Cette séance du 25 mai n’avait pas suffi au ministre des affaires ecclésiastiques pour exprimer toute sa pensée. La chambre attendait qu’il donnât son opinion sur le rôle et l’influence de la compagnie de Jésus. Le chapitre II du budget des cultes permit à l’évêque d’Hermopolis de compléter son discours. Ayant l’intention de discuter l’accusation intentée au clergé de subir l’esprit ultramontain, il crut utile de rappeler l’exposition de la doctrine de l’église catholique par Bossuet afin qu’on n’essayât pas de se prévaloir des libertés de l’église gallicane pour la détacher du saint-siège. Il ajouta que les Français professaient certaines maximes qui leur étaient plus particulières, consignées dans la déclaration de 1682 ; que ces opinions n’avaient jamais altéré leur respect filial pour l’église romaine; qu’elles étaient seulement le fondement de certains usages et d’une certaine jurisprudence canonique.
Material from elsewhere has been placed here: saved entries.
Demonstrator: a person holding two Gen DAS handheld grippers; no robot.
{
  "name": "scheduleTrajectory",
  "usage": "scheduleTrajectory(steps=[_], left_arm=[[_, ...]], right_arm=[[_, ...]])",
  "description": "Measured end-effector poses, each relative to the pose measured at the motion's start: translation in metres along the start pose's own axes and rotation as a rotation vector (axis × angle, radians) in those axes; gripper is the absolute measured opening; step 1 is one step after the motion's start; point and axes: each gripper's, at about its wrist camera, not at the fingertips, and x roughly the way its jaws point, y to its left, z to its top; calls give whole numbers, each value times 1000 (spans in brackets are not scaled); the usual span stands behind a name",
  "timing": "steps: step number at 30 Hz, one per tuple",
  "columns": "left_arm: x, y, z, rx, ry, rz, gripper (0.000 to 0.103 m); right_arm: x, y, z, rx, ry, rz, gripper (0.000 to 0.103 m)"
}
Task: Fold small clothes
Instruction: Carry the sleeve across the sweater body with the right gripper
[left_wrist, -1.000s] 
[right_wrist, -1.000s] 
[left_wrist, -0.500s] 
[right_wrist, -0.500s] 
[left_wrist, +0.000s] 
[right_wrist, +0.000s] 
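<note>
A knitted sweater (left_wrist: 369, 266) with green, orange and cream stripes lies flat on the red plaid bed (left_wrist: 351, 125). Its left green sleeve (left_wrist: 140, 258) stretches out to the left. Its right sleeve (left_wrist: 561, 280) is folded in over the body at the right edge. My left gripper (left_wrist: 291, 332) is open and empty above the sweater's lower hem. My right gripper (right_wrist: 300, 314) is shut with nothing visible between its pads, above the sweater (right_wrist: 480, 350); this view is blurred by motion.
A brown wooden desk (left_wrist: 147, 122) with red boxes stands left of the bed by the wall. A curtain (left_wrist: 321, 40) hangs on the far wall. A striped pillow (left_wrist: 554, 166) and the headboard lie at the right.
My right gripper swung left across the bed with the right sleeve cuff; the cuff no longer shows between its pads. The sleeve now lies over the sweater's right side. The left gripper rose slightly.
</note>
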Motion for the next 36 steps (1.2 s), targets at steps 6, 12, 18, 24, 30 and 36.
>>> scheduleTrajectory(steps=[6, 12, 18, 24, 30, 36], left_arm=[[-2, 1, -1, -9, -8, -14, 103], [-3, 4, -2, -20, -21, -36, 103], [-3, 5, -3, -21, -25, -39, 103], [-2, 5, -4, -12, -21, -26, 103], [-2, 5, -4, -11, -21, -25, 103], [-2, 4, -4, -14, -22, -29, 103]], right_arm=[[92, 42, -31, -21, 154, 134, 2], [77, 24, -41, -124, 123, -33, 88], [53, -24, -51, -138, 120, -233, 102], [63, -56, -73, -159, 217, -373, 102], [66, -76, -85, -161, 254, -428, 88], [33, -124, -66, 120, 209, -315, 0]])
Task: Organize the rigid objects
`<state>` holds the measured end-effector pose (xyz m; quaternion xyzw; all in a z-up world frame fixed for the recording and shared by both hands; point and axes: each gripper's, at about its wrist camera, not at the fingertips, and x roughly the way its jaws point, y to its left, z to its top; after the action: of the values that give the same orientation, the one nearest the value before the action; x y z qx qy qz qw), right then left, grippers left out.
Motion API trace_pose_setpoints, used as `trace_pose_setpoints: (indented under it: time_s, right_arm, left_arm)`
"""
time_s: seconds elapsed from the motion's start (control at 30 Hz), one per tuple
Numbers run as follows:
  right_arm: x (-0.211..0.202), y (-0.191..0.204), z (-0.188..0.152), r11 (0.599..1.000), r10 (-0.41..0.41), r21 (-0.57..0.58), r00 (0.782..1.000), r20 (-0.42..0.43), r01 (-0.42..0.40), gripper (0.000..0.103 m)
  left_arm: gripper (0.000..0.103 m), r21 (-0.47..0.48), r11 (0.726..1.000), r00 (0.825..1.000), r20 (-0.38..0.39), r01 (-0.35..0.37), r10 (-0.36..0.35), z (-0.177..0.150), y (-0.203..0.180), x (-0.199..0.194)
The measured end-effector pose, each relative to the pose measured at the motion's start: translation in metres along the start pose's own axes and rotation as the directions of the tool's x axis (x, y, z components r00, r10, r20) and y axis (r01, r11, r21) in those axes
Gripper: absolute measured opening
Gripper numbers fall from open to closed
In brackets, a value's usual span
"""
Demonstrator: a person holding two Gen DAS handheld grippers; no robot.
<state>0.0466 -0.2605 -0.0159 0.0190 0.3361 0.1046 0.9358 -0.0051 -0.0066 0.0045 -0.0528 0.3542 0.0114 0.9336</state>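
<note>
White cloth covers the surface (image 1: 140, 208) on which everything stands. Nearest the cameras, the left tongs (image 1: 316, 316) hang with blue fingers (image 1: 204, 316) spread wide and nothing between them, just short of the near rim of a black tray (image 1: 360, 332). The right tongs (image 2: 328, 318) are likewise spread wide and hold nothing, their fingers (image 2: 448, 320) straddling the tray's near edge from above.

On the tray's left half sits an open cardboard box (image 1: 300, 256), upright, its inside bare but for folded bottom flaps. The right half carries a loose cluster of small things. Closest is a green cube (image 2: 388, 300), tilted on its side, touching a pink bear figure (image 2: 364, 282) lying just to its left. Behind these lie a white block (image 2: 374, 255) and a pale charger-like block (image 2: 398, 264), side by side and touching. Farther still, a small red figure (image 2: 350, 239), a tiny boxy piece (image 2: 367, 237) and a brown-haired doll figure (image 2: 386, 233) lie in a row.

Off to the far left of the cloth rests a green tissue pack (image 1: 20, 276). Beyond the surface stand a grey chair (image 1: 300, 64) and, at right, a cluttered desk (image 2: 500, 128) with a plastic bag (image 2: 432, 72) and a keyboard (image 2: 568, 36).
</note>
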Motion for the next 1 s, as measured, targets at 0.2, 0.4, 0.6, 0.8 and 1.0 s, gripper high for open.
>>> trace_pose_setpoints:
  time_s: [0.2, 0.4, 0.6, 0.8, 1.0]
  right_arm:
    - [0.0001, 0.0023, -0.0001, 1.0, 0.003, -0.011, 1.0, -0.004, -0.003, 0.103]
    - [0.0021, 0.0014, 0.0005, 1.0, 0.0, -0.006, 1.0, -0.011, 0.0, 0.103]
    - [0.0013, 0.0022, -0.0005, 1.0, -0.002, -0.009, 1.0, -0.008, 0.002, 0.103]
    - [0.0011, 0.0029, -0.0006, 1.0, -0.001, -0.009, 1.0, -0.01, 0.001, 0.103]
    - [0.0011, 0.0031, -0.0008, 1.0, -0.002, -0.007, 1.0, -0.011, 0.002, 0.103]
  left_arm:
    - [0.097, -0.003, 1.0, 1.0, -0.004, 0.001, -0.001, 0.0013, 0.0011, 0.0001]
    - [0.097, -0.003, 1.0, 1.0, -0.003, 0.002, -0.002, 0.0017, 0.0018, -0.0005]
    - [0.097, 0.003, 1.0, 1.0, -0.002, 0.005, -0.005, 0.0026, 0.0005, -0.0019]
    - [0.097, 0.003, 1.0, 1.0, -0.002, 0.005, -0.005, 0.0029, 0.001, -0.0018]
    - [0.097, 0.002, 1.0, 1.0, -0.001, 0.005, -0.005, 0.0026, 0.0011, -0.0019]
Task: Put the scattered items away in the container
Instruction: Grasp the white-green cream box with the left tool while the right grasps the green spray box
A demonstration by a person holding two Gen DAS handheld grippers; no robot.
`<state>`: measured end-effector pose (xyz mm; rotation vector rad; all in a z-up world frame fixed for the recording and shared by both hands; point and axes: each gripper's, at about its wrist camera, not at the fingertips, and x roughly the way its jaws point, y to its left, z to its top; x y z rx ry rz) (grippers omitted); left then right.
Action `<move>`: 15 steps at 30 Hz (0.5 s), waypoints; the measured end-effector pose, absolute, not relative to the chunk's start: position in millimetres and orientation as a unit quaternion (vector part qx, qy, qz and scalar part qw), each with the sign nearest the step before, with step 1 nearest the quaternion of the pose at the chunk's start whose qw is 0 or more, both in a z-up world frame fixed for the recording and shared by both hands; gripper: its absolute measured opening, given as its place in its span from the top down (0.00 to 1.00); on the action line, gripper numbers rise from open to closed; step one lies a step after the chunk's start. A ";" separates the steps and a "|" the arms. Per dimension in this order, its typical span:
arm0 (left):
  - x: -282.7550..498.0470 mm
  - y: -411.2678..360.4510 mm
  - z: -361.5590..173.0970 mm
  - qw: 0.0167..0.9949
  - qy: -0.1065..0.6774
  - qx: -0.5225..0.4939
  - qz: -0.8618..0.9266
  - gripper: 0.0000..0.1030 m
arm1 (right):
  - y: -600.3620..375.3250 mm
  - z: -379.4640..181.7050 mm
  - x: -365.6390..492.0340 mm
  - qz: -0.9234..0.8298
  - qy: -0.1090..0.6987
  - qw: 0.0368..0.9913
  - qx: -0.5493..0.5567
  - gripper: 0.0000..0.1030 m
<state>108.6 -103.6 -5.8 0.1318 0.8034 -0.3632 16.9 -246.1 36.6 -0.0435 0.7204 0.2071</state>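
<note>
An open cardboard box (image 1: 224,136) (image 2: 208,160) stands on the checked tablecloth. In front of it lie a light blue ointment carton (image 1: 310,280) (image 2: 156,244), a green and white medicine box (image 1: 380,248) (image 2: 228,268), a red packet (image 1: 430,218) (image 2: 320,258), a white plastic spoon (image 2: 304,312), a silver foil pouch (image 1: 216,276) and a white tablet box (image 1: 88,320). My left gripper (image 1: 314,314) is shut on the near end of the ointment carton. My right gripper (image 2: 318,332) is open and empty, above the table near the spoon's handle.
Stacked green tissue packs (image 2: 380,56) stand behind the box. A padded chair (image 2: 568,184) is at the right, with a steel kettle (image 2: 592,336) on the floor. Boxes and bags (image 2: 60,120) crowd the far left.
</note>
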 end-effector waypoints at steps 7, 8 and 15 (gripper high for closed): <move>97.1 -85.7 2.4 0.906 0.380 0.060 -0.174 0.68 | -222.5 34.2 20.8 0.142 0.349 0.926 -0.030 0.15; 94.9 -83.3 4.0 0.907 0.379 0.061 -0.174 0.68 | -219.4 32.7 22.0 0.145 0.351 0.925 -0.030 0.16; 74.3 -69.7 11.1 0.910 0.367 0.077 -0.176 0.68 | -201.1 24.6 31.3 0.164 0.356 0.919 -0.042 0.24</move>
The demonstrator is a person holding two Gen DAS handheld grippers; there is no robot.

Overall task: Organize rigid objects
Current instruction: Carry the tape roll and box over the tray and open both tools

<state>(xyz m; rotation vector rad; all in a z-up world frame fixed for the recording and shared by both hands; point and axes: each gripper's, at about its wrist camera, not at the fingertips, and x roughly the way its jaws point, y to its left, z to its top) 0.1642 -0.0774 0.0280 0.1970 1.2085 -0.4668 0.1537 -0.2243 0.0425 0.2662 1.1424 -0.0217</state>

Avec une souplesse d’argumentation remarquable, l’orateur expliqua les impressions différentes du jeune clergé par l’abus que la révolution et Bonaparte avaient voulu faire de ces libertés; qu’il fallait distinguer entre l’article qui consacrait l’indépendance des souverains et les trois autres qui portaient sur des faits théologiques; que le temps ferait le reste et qu’on verrait s’établir insensiblement comme autrefois l’uniformité de doctrines sur ces matières. Au milieu des rires de son auditoire, Mgr de Frayssinous s’écria: « Mais n’est-il pas un obstacle insurmontable à la propagation de ces saines doctrines? N’avons-nous pas au milieu de nous ce que nous appelons les jésuites? » Il ne voulut pas approfondir tout ce qui concernait la société de Jésus. Il se borna à quelques réflexions sur la part qu’elle avait dans l’éducation de la jeunesse. Il réduisit l’influence de la compagnie à la direction des sept petits séminaires où elle avait été appelée par les évêques, et, pour faire taire les alarmes, il promit le rétablissement de l’ancienne Sorbonne.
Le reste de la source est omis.